# BMW driving school



## Renee (May 20, 2004)

For Elbert


----------



## Renee (May 20, 2004)

Group B & C 2nd session on Sunday


----------



## elbert (Mar 28, 2002)

Renee said:


> For Elbert


 :rofl: Great pics, Renee!

More than can be said for this one (l to r): me, Renee, Andy, and JonW (the cars are in that order as well)


----------



## dhabes (Jan 22, 2004)

nice he took the M1 up this weekend. :thumbup:


----------



## JonW (Jan 6, 2002)

Hey Folks,

That was a great weekend! I got to meet Elbert, Renee, and Andy. :thumbup: 

And it was my first time at Mid Ohio- a very nice track. And now I can't wait to hit the track again. I'm signed up for the Windy City school at Grattan (Michigan) October 2,3. Last I heard there were spots still open. So we could have another 'fest gathering at the track.

It was very cool meeting you folks and hanging out.


----------



## Andy (Jul 16, 2003)

JonW said:


> I'm signed up for the Windy City school at Grattan (Michigan) October 2,3. Last I heard there were spots still open.


Hmmmmm, very tempting!!

Where can I find out more info on the school?


----------



## JonW (Jan 6, 2002)

Andy said:


> Hmmmmm, very tempting!!
> 
> Where can I find out more info on the school?


Here you go:

http://www.motorcitybmwcca.org/index.php?option=content&task=view&id=4&Itemid=25

That's all the info there is for now. Packets have not been mailed out yet. Well, at least, I didn't get mine yet.

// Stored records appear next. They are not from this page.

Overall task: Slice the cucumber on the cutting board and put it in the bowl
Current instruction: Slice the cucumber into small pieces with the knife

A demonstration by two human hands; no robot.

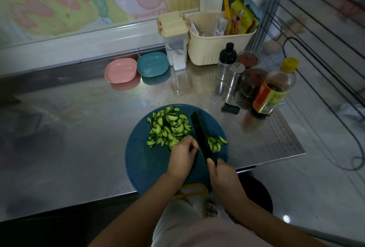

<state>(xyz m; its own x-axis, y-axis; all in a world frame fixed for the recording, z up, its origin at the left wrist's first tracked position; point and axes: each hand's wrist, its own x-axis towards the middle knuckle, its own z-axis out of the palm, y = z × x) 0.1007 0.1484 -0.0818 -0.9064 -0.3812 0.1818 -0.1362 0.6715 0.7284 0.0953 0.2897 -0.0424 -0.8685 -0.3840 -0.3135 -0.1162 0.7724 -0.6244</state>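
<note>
Thin, wet cucumber slices (169, 126) heaped on the board (150, 165) beside the knife (200, 134), gripped by the right hand (222, 176) while the left hand (181, 157) curls its fingers (192, 145) at the blade, holding what cannot be told, look light, slippery and best scooped from beneath.

A single view comes from the camera on the person's head, at the near edge of the steel surface (79, 138), facing forward and steeply down. It sits close: both forearms (142, 205) rise from the bottom edge, and the round cutting board (146, 167) lies just below the middle. The wide lens bends the surface's edges and takes in the painted panel (79, 0) on the back wall at the top, the floor (316, 187) at right and the person's lap (177, 219) at the bottom.
</note>
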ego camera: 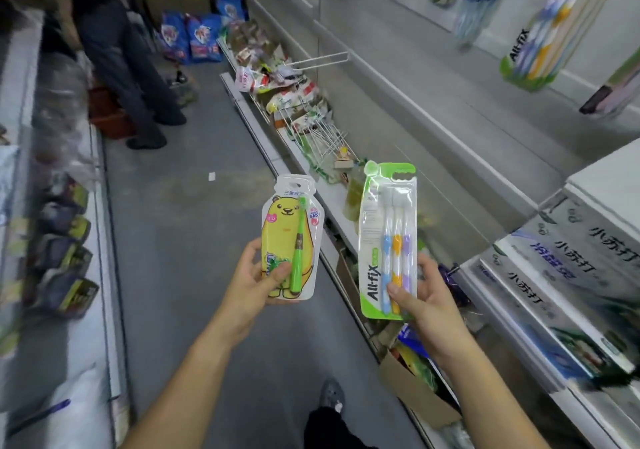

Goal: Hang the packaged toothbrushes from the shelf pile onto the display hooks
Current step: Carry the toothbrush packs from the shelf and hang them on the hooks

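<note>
My left hand (250, 279) grips the lower part of a child's toothbrush pack (289, 220), a yellow bear card with one green brush, held upright over the aisle floor. My right hand (424, 294) holds the bottom of a green and white All-fix three-brush pack (386, 226), also upright, a little to the right. A bare white wire display hook (320, 59) juts from the grey back panel further down the aisle. More toothbrush packs (535, 50) hang from hooks at the upper right, blurred.
A pile of packs and loose wire hooks (304, 116) lies on the low shelf on the right. Stacked toothpaste boxes (568, 268) fill the near right shelf. A person (117, 67) stands in the aisle at upper left. An open cardboard box (415, 389) sits below.
</note>
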`<state>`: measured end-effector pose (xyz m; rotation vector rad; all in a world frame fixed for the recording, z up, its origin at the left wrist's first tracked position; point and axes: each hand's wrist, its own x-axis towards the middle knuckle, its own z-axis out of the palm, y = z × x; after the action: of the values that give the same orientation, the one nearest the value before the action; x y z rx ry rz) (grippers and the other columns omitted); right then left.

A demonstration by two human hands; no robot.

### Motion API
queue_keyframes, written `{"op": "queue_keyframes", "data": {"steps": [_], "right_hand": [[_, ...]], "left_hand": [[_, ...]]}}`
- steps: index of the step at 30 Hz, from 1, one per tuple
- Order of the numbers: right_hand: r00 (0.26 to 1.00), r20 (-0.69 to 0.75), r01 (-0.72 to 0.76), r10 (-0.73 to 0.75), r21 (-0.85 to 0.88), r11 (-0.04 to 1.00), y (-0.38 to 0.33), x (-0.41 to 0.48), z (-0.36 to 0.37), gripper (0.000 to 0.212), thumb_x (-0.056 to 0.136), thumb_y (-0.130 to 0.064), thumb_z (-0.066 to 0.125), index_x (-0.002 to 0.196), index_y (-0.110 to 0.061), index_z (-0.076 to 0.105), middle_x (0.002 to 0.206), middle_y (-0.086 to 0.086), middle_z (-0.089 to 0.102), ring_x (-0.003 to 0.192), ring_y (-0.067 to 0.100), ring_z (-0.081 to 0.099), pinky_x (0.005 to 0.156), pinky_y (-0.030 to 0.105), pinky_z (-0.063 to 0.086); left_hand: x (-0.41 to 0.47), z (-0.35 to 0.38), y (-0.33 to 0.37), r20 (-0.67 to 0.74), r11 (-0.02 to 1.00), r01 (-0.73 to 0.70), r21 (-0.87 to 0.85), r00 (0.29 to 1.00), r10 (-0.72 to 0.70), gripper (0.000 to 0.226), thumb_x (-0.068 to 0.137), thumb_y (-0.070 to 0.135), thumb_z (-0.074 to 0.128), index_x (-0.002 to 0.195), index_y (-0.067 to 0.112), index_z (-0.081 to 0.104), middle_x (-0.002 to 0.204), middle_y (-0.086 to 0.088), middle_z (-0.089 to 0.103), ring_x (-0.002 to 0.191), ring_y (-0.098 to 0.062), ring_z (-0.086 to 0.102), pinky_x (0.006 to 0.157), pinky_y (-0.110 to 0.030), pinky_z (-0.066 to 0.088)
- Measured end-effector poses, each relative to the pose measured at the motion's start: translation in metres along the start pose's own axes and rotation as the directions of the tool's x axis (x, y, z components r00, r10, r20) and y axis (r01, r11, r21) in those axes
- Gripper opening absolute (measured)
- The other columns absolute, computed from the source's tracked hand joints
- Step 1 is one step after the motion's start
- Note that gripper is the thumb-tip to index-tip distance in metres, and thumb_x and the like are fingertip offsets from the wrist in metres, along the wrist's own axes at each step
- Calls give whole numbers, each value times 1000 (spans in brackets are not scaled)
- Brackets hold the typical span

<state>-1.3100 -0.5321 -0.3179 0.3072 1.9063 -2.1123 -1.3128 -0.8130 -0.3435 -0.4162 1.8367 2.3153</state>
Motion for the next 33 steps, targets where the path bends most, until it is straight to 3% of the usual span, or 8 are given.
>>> {"op": "queue_keyframes", "data": {"steps": [4,11,15,22,26,30,33], "right_hand": [[1000,16,-9,10,-52,999,-21,60,-3,55,87,4,71,127,-27,52,112,9,76,105,30,73,96,60,54],[998,68,-11,14,-45,999,-48,131,18,61,86,1,73,131,-32,49,111,10,76,104,30,73,93,56,56],[999,49,-19,18,14,1000,-58,169,45,65,73,-23,77,131,-33,50,116,8,75,107,29,72,93,53,56],[996,-85,0,6,70,998,-66,234,88,51,93,0,64,130,-32,52,118,9,74,107,31,72,96,54,55],[984,-179,1,8,53,999,-77,257,113,54,91,5,67,128,-31,52,115,9,76,106,30,73,93,54,56],[956,-292,-10,17,27,1000,-77,272,121,60,85,4,74,129,-30,53,112,8,76,105,30,72,86,50,60],[931,-364,-14,29,44,999,-76,283,115,64,81,1,79,132,-29,54,113,9,76,107,30,71,85,48,60]], "left_hand": [[46,1,25,-9,1000,22,12,1000,-22,104,48,57,97,132,23,46,116,-9,75,94,-34,76,64,-47,63],[109,-10,55,-39,1000,1,-10,999,-1,103,48,57,97,132,24,47,117,-11,75,95,-37,75,65,-50,63],[157,-30,67,-33,1000,6,0,999,-6,104,46,58,98,131,25,48,118,-12,75,95,-37,75,66,-52,63],[255,-67,96,99,1000,7,12,995,-8,104,38,62,98,126,30,51,110,-9,77,88,-34,77,62,-47,64],[305,-80,112,224,998,53,33,973,-59,80,55,48,94,122,32,53,111,-14,76,86,-34,77,62,-48,64],[346,-75,124,318,992,81,99,942,-108,103,37,61,98,124,30,52,109,-11,77,87,-34,77,64,-48,64],[377,-57,128,390,990,89,111,912,-125,104,38,61,98,125,30,51,113,-12,76,91,-36,76,66,-49,64]]}}
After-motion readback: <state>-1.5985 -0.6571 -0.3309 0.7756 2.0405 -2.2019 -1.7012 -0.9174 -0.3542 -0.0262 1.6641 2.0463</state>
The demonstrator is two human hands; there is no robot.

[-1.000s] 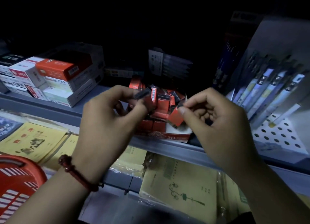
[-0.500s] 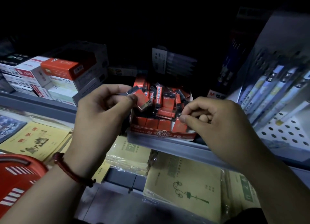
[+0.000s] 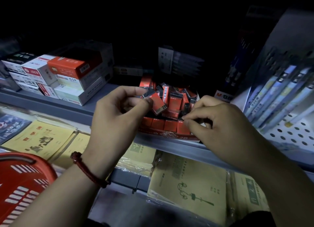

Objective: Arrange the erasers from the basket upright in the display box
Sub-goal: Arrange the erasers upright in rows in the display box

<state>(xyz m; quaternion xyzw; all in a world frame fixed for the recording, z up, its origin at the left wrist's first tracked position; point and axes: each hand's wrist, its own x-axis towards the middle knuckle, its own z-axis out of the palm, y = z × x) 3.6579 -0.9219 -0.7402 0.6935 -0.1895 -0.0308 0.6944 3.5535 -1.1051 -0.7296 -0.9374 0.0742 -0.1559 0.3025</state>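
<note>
Sitting on grey, apparently metal shelf (image 3: 76, 109): display box (image 3: 169, 135).

Grey upper shelf (image 3: 73, 111): stacked red-and-white cartons (image 3: 68, 77) at left; red display box (image 3: 169, 135) at front centre, packed with red erasers (image 3: 173, 100), front row upright, others tilted; packaged pens (image 3: 280, 90) leaning at right above white perforated panel (image 3: 288, 133). Lower shelf (image 3: 125, 176): yellow exercise books (image 3: 39, 140) laid flat, side by side.
</note>
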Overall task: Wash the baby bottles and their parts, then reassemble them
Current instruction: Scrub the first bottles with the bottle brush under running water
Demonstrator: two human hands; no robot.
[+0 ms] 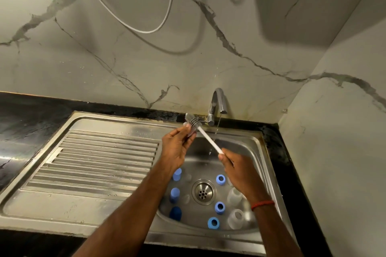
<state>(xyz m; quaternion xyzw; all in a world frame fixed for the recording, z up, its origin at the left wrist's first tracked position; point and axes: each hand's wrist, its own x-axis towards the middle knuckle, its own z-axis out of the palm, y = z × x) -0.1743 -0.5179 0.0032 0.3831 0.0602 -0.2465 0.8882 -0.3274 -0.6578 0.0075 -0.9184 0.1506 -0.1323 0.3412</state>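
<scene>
Bottle brush [205,137] held over sink [257,152] basin, at 12 o'clock from the drain [203,192]; long axis diagonal, head toward 10 o'clock, handle end toward 4 o'clock. Head grey, ribbed, looks like stacked silicone discs; handle thin, straight, white plastic. Left hand [177,148] pinches the head with its fingertips; right hand [240,171] curled round the handle's low end. Thin water stream [217,127] falls from curved chrome tap [217,102], at 3 o'clock of the head. Steel basin holds blue caps [177,174] at 9 o'clock of drain, blue rings [220,179] at 3 to 5, clear bottles [235,195] at 4. Ribbed steel drainboard [100,162] at 9 o'clock.
</scene>
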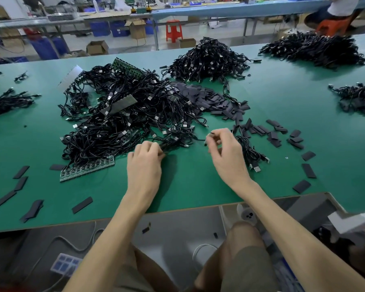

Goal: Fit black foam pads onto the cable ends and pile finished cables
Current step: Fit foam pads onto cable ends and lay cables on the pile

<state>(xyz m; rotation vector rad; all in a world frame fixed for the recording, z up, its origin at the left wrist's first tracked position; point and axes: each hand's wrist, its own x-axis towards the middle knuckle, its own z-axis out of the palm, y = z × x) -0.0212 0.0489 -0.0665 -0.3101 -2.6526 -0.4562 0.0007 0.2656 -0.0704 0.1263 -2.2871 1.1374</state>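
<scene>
Tangled black USB cable pile (122,116), left hand (144,159) curled round strands (167,146) at its near edge, right hand (226,151) beside it pinching one thin cable (199,140)

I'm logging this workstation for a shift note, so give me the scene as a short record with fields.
surface: green table
left hand: grips a cable at the cable tangle's near edge
right hand: pinches a cable end
cable tangle: centre, circuit boards mixed in
foam pads: heaped right of tangle, others scattered
far side: more cable heaps
</scene>
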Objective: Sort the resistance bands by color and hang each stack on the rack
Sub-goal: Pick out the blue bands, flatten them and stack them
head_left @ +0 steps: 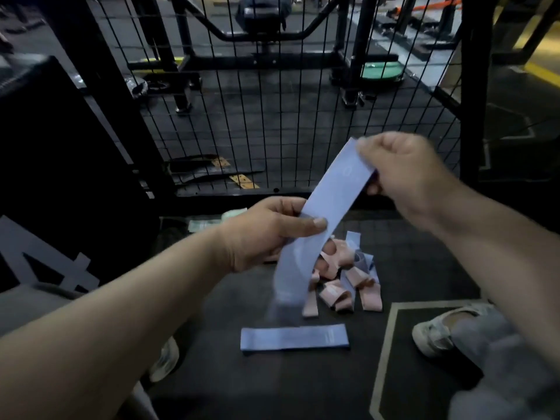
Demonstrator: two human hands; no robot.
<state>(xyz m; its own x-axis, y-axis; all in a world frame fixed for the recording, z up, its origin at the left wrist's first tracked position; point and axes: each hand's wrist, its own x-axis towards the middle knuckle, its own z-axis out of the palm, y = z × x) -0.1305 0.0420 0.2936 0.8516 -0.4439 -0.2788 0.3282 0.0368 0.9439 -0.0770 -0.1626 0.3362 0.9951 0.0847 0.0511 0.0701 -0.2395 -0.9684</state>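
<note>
I hold a blue resistance band (330, 204) stretched in the air between both hands. My left hand (266, 234) pinches its middle with thumb on top; my right hand (406, 174) grips its upper end. Its lower end hangs blurred. On the dark floor below lies a flat blue band (294, 338). Behind it sits a jumbled pile of pink bands (336, 292) with a few blue bands (362, 262) mixed in. Pale green bands (212, 221) lie on the floor behind my left hand.
A black wire mesh panel (272, 116) stands in front, with gym machines behind it. A large black box (60, 177) is at the left. My shoes (439, 331) show at the right and lower left. A taped line (388, 344) marks the floor.
</note>
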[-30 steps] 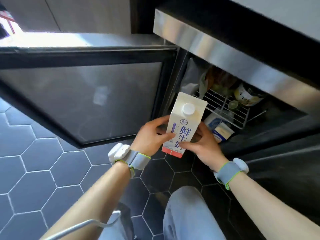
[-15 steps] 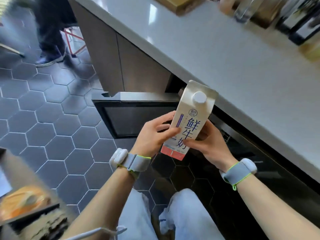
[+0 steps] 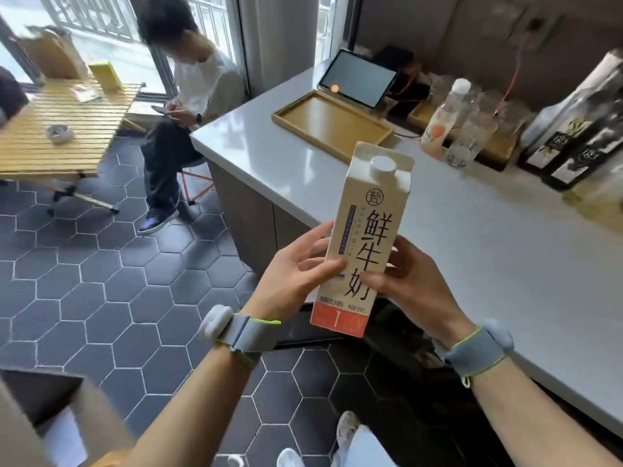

Grattan is a nice and technical track. But the facilities there aren't great. The one time I went, the food counter was never opened. And there's not a town nearby. You can't really drive outside of the paddock without crossing the track. So pack a lunch.

Maybe I'll start a thread to see who might be attending this Grattan weekend.


----------



## JonW (Jan 6, 2002)

FYI...

I received my info packet for the Grattan school by email last night. I'm looking forward to it.


----------